**EXERCISE:** In how many lines of the records does "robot" appear? Answer with one number.

SUPPLIED INFORMATION section start

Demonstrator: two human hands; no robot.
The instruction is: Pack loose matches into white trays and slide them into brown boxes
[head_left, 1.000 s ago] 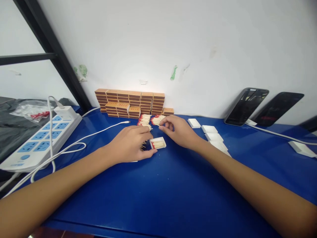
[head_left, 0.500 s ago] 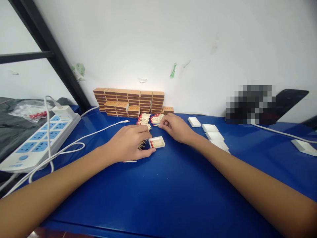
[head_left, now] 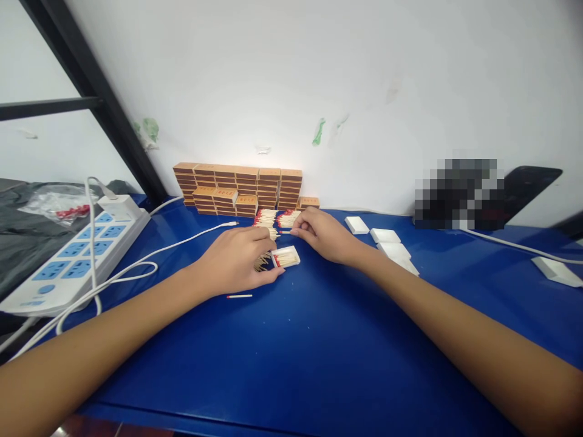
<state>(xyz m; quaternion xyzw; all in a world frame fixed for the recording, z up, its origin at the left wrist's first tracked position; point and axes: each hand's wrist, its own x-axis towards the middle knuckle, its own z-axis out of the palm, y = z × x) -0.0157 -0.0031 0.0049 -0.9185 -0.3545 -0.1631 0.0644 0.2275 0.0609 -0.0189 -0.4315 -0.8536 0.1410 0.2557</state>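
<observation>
My left hand [head_left: 237,261] grips a small white matchbox tray [head_left: 297,254] by its left end, thumb in front and fingers behind. Red-headed matches [head_left: 286,261] lie inside this tray. Behind it, my right hand [head_left: 325,237] pinches a match [head_left: 285,232] between thumb and forefinger, its red head pointing left. Two heaps of loose matches, a left one [head_left: 266,217] and a right one [head_left: 286,217], lie beyond my hands. More match sticks [head_left: 262,262] show partly under my left hand's fingers. One stray match [head_left: 239,296] rests on the blue table in front of that hand.
Orange-and-brown matchboxes [head_left: 237,189] are stacked against the wall. White trays [head_left: 356,225] stand right of my right hand, and another white piece [head_left: 556,270] lies far right. A power strip [head_left: 75,258] and white cable [head_left: 186,238] occupy the left. A phone-like dark slab [head_left: 532,191] leans at right.
The tray and my left hand have shifted slightly left and up in view. The match in my right hand's pinch now shows more clearly, apart from the heap.
</observation>
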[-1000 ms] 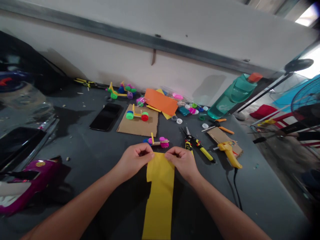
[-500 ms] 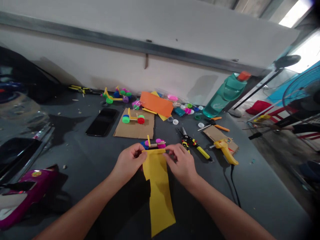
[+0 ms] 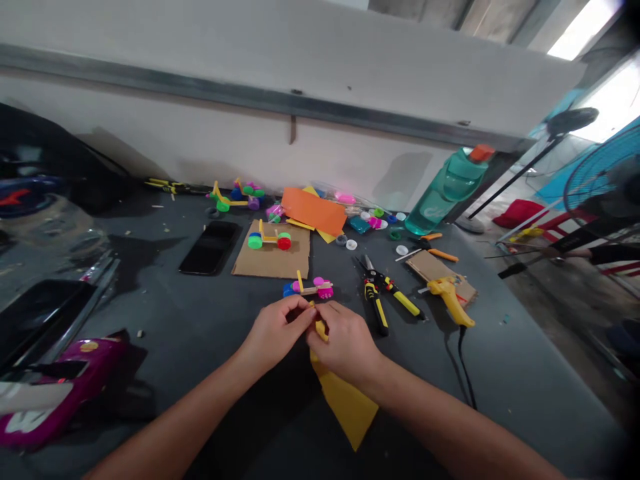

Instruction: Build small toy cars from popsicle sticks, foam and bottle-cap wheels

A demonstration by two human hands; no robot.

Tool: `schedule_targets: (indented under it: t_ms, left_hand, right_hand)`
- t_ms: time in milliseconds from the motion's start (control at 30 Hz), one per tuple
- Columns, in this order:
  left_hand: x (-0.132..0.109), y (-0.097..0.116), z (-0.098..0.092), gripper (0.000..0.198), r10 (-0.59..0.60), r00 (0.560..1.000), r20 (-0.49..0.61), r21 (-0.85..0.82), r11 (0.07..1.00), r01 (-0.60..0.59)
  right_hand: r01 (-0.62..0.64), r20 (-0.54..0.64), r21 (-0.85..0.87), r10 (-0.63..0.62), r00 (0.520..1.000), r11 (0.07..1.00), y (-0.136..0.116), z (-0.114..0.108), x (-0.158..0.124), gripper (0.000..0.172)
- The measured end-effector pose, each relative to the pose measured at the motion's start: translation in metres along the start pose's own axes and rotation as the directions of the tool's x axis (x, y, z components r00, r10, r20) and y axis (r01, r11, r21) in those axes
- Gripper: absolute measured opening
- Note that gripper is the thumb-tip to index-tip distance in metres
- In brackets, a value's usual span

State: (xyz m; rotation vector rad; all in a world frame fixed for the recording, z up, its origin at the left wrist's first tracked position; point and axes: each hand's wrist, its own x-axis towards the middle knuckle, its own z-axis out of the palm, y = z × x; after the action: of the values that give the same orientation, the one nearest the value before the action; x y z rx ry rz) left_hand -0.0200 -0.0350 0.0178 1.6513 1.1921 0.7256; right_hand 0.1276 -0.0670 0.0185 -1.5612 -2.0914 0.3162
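A yellow sheet [image 3: 347,403], paper or thin foam, hangs slanting down to the right from my fingers. My left hand [image 3: 277,330] pinches its folded upper end, fingertips touching those of my right hand [image 3: 345,340], which closes round the same end. My fingers hide most of the fold. Just beyond them stands a small toy car [image 3: 309,288] with pink and blue wheels and a yellow upright stick. Pliers or snips [image 3: 376,307] with yellow-black handles lie to the right of my right hand.
Another toy car [image 3: 270,239] rests on a cardboard piece [image 3: 273,263], beside a black phone [image 3: 210,248]. At right are a yellow glue gun [image 3: 450,303] with its cord and a teal bottle [image 3: 445,193]. An orange sheet [image 3: 315,210] lies behind; a purple device [image 3: 65,393] sits left.
My hands have come together from the two corners of the sheet's upper edge. The sheet now hangs turned, its lower end swung to the right, and its top is bunched in my fingers.
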Motion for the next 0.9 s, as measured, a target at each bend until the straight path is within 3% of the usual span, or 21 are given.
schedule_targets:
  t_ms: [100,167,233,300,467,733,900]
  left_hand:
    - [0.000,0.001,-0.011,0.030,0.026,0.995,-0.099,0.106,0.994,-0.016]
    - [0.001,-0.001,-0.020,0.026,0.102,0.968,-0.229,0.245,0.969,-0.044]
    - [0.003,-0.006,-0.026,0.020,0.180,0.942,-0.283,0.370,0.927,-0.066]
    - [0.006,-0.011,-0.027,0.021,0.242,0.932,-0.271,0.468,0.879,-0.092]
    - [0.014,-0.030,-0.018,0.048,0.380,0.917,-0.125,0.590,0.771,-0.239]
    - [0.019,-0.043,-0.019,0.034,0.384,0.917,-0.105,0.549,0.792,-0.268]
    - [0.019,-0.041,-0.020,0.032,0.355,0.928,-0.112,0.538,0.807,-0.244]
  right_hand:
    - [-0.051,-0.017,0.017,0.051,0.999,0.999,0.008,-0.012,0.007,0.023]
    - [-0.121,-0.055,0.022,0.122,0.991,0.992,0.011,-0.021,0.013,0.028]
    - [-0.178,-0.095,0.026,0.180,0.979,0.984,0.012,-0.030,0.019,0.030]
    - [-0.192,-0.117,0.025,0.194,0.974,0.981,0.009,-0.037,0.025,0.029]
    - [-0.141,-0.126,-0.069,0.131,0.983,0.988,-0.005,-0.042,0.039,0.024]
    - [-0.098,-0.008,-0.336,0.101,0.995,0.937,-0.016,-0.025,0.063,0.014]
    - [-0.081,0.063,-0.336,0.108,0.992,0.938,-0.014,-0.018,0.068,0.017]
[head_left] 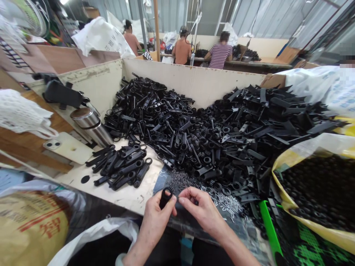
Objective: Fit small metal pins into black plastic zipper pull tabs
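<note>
While the left hand (pixel 155 214) grips a black ring-ended part (pixel 164 199), the right hand (pixel 202 208) pinches narrowly just right of it, contents unclear.

At the left of the counter (pixel 144 194), a phone (pixel 69 147) is near a steel flask (pixel 101 133), with a net bag (pixel 22 111) beside them and a fan (pixel 31 16) farther behind.

At lower centre, the left hand (pixel 156 214) holds a black part (pixel 165 199), the right hand (pixel 200 208) near it. Black pieces (pixel 155 114) heap across the frame's middle.
</note>
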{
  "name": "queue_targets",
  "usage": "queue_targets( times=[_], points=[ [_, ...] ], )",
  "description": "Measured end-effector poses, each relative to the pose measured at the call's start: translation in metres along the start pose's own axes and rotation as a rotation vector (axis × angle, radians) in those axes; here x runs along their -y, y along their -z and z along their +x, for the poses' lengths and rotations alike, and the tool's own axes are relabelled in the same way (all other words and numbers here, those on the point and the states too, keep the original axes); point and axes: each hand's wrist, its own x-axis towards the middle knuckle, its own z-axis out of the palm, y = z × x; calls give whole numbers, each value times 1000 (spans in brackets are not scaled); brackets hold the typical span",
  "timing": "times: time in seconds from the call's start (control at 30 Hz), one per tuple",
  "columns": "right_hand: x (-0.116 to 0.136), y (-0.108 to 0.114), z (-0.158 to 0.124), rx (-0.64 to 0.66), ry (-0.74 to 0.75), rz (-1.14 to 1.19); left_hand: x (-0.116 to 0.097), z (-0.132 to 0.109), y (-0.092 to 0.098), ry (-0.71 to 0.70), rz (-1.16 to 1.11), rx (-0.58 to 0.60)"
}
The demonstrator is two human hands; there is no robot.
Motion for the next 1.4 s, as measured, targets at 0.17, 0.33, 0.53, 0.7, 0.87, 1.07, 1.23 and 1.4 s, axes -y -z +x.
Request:
queue_targets(
  times=[0.17,0.33,0.53,0.7,0.87,1.07,1.23,1.4],
  points=[
    [0,0,6,-41,116,-278,-4,3,5,-18,147,-27],
    [-6,9,5,-59,155,-417,-3,1,9,-86,388,-77],
    [-12,30,-22,-180,132,-485,1,1,9,-151,536,-125],
    [-21,16,-30,-95,212,-695,1,2,12,-115,338,-103],
    [-29,9,-24,-98,243,-793,-9,-14,11,153,-225,-56],
    [-5,14,-30,-68,200,-303,-23,-33,-1,350,-433,16],
    [11,14,-40,-53,199,-118,-25,-35,-9,340,-449,88],
    [7,11,-42,-52,195,-97,-23,-36,-13,341,-434,108]
  ],
)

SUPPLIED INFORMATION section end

**TASK RESPONSE:** 3